Anna released her second LP, InFlux, a few weeks ago now. A sprawling ambitious record with Mike Lindsay’s touch for the unexpected. One thing that didn’t change was the voice. She should be referred to as “the voice”, so extraordinary is what comes out of her mouth on stage and on tape.
This is her biggest headline gig yet, it’s a cavernous room, part of it looks like an old tube tunnel, and maybe it is. Anticipation is high. “The Voice” filling this space is going to be something special.
She starts with new album opener ‘The Ghost’, a natural choice and one that reverberates up into the high ceilings and dives back into the crowd. “Stop haunting me, please”. The size of the space and amount of people looks like it might of overwhelmed her, and it is packed out, but she steadies herself and launches through a large chunk of the latest album. ‘Touch Me’, ‘Feet of Clay’ and ‘I Can Hear The Birds Now’.
‘Hungry’ is a wonderful Nick Drake homage. The delicate acoustic riff through a scale is so reminiscent but beautifully observed, and the emotional heft is profoundly echoing of Pink Moon and almost as sad were it not for Anna’s so obvious love for life.
‘Corncrakes‘ is just transcendental. The most incredible moment when the a cappella starts. Everyone knows it is coming and you could hear a pin drop. “I don’t know if this is even real/I don’t feel things/as keenly as I used to”.
‘Dead Pursuits‘ is just as incredible, the tracks from her debut LP A Common Turn utilising her stunning range and power that perhaps inFlux doesn’t, but Anna was on a different journey with her new record and the tone is different for the majority of the songs.
‘Two’ and ‘inFlux’ are probably the closest cousins across the two LPs, both with synthetic beats and synths to raise what is already a high tempo but giving it a boost of energy and left field twist.

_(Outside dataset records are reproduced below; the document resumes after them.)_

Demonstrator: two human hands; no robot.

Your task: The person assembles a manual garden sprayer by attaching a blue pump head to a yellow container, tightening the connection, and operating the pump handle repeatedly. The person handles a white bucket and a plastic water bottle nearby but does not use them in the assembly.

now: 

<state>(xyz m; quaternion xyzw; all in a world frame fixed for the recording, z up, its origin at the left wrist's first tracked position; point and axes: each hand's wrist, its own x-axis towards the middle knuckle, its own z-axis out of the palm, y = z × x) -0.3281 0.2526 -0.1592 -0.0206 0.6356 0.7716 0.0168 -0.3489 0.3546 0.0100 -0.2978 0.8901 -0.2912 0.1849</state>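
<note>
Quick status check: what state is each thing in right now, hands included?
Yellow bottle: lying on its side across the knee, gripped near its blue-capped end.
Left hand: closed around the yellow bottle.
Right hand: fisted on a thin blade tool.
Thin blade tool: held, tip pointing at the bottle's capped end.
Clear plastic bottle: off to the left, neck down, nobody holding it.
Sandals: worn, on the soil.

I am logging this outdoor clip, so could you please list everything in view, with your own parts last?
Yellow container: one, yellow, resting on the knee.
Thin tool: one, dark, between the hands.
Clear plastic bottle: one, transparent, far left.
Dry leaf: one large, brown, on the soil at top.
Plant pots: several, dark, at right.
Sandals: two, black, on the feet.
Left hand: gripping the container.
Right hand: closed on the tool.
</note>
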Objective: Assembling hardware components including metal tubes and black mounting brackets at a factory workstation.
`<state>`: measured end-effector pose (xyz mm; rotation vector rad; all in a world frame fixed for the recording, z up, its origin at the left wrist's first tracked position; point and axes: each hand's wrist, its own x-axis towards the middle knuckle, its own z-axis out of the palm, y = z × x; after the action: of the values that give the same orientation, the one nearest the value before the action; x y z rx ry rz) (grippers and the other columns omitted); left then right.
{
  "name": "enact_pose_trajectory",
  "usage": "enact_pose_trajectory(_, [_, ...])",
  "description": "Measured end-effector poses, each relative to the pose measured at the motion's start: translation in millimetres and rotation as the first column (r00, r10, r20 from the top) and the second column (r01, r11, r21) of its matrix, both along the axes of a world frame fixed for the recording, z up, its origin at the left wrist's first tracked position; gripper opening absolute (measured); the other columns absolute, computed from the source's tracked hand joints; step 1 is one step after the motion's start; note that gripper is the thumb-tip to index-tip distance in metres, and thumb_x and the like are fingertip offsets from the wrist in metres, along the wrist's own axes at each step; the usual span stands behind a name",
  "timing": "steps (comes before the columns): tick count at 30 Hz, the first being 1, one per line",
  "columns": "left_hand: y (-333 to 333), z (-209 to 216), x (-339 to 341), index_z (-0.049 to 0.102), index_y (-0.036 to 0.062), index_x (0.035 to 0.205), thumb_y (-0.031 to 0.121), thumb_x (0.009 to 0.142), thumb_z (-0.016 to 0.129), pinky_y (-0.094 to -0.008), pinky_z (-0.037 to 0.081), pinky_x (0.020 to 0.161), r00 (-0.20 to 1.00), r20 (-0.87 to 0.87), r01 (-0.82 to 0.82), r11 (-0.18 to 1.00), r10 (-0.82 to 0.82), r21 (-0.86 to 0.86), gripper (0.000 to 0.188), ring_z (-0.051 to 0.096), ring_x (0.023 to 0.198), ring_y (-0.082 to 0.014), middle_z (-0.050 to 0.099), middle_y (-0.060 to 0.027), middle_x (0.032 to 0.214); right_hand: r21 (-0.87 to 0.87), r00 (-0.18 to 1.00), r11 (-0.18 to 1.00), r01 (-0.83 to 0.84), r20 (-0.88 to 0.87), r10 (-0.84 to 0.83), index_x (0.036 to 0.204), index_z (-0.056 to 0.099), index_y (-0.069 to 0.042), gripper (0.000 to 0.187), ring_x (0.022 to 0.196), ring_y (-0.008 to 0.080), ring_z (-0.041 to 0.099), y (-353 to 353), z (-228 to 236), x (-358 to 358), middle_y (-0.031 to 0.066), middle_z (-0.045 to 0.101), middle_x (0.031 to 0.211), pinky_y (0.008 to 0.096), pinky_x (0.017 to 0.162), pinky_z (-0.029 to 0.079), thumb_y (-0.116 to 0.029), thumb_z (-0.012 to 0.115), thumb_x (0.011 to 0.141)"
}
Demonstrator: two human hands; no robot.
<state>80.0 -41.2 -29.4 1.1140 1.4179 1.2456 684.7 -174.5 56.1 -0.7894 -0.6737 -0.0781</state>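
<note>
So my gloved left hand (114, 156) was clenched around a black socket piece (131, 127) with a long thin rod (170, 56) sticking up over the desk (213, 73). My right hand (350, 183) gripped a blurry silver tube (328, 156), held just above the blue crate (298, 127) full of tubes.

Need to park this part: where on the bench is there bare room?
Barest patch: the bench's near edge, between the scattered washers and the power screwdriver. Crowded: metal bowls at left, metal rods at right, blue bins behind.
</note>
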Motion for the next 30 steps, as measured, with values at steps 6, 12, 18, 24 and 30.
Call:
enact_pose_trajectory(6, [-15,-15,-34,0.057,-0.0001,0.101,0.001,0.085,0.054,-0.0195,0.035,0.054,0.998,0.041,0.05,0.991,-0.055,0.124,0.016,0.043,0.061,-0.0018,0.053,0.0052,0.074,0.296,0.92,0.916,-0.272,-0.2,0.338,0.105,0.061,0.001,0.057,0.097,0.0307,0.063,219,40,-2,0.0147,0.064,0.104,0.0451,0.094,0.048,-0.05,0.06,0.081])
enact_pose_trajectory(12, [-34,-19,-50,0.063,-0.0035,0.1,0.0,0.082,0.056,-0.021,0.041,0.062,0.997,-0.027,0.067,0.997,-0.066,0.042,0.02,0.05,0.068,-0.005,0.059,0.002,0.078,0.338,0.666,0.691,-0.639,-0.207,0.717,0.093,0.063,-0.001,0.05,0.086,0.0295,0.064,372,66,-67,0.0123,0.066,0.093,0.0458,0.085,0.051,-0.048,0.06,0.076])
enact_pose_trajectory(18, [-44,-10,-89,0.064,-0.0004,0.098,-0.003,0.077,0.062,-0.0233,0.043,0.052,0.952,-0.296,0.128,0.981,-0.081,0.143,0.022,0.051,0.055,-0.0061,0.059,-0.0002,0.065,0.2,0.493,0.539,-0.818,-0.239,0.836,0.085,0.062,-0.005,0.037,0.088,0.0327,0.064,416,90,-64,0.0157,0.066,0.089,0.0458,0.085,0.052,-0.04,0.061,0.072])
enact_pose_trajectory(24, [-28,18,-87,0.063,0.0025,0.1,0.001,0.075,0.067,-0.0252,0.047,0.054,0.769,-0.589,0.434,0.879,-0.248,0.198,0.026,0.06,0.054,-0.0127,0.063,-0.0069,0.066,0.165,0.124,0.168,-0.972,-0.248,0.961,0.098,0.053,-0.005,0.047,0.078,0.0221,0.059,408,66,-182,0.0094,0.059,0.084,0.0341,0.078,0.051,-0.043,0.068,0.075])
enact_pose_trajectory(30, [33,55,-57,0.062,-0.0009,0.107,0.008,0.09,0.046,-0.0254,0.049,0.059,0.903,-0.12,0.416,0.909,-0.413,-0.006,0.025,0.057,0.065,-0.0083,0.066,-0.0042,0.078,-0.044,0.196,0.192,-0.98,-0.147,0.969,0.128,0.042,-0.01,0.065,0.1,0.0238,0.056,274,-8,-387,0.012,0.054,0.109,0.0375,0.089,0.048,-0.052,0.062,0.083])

‘Say My Name‘ is almost ruined by the bar deciding it was time to empty the glass bin and start bottling up but nothing can overshadow the overwhelming desperation and heart-wrenching lyrics and performance “Somebody say, my name”
‘A Common Tern‘ is probably the closest Anna gets to a rock song, the chorus is almost angry after the verse sets out the behaviour of her ex and the kind of language used by those not fully invested in a relationship emotionally or with the mental maturity to be in an adult relationship.

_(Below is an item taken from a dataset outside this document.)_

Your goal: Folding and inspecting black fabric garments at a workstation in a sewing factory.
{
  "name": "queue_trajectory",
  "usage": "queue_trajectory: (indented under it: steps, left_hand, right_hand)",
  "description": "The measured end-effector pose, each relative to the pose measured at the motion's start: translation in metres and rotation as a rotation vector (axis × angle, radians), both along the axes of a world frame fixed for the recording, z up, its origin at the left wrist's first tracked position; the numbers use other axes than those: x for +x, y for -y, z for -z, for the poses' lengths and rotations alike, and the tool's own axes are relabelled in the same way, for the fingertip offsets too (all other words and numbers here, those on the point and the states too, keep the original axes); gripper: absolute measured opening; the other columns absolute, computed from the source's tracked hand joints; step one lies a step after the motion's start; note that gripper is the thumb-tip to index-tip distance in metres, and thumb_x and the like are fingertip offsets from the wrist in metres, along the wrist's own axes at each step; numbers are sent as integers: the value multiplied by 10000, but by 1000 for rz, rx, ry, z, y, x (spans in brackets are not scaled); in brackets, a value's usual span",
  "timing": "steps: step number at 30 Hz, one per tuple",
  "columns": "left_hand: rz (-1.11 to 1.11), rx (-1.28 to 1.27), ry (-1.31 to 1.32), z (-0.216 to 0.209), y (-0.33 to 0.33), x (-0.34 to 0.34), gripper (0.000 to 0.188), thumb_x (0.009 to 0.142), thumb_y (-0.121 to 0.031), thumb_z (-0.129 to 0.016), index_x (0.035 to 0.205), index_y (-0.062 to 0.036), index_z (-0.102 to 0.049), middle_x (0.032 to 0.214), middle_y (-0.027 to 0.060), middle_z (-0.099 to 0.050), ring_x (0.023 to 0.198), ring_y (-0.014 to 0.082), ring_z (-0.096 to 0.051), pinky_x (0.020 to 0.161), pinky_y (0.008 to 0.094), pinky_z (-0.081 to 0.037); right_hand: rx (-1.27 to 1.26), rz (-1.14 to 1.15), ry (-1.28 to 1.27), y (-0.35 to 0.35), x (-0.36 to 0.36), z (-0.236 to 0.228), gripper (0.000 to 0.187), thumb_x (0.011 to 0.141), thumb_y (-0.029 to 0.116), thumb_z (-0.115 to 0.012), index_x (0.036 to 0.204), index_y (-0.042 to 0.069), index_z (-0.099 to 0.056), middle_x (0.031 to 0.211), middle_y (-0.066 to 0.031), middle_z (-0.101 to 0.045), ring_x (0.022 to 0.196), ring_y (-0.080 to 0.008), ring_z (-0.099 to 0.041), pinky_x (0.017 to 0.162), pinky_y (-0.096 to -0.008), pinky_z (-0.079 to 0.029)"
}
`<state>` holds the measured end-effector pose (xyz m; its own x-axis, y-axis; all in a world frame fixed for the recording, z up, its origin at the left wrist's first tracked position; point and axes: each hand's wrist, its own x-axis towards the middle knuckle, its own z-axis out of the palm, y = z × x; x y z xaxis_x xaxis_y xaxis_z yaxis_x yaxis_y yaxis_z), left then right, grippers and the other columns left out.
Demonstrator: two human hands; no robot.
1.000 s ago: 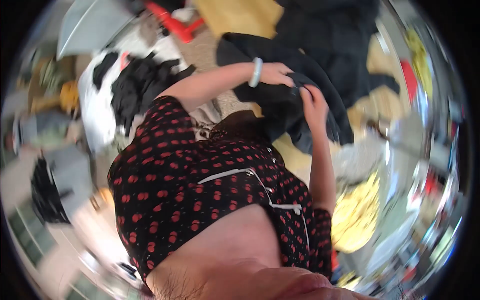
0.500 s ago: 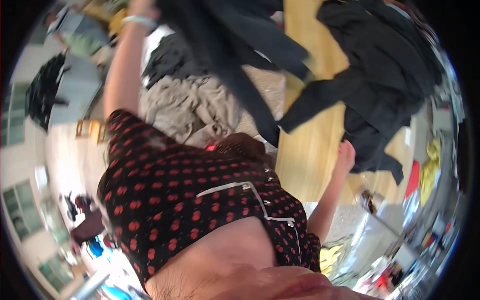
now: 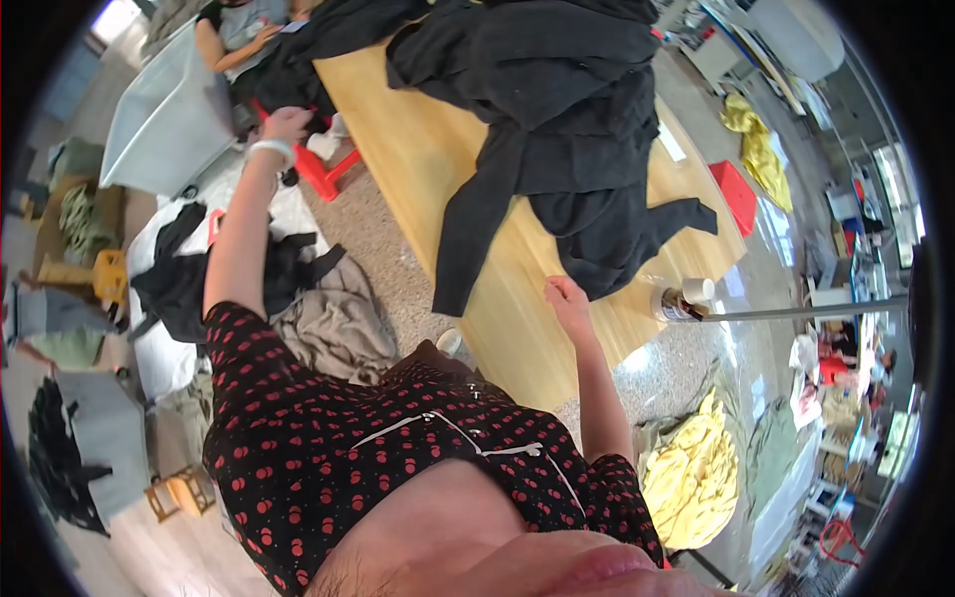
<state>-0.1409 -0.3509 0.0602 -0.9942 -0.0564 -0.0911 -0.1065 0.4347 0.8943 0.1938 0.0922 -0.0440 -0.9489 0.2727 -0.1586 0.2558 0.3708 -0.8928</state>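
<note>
Black long-sleeved garments (image 3: 567, 90) lie heaped on the wooden table (image 3: 388, 149), one sleeve trailing toward the near edge. My right hand (image 3: 568, 298) is over the table beside the lowest part of this heap, its fingers curled in; whether they hold something small is hidden. At the far left my left hand (image 3: 286, 124) is stretched out beyond the table's left side, above a red stool (image 3: 323, 177). Its fingers are loosely apart, and no garment hangs from it. Below that arm, more black garments (image 3: 184, 294) lie on a pile with a grey-brown cloth (image 3: 343, 323).
A white wheeled bin (image 3: 164, 114) stands at the far left, near a seated person (image 3: 244, 40). A cup (image 3: 696, 291) and a jar (image 3: 668, 303) are at the table's right edge, by a metal pole (image 3: 806, 310). Yellow cloth (image 3: 691, 478) is heaped at lower right.
The black garment that hung from my left side is out of my left hand. My view has turned, showing more of the table and the left side. My right hand remains beside the heap.
</note>
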Motion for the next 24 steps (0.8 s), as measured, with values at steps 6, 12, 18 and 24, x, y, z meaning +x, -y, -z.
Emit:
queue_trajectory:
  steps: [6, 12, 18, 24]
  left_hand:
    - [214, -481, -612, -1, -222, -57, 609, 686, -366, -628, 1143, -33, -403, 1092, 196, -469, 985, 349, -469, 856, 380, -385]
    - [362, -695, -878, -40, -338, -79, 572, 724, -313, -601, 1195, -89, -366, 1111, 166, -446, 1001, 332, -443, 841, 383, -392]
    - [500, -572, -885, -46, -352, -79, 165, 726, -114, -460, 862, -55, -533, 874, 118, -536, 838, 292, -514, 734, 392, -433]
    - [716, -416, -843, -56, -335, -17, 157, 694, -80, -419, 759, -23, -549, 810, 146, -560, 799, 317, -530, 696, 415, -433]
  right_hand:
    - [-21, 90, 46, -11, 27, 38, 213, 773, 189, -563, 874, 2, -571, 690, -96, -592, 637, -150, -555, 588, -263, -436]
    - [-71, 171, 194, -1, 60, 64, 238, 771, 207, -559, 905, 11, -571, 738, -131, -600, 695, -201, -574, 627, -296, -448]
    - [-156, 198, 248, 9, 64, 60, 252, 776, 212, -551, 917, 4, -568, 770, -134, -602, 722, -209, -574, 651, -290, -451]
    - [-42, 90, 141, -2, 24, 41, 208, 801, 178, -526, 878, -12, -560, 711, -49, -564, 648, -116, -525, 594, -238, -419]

Despite a lot of Anna’s output having the subject matter of the mind fuck of love, loss, returning heartache and toxic relationships, her final song (she doesn’t do encores because they’re “weird”), ‘The Orange‘ is very hopeful and happy. “If this is all that there is/I think I’m going to be fine”, a tribute to family and friends.
This show demonstrates the leaps Anna has made since her debut LP came out two years ago. This is a big room and the love for her is palpable besides the cries and exclamations. She is an extraordinary talent and this felt like a turning point. Tomorrow, the world.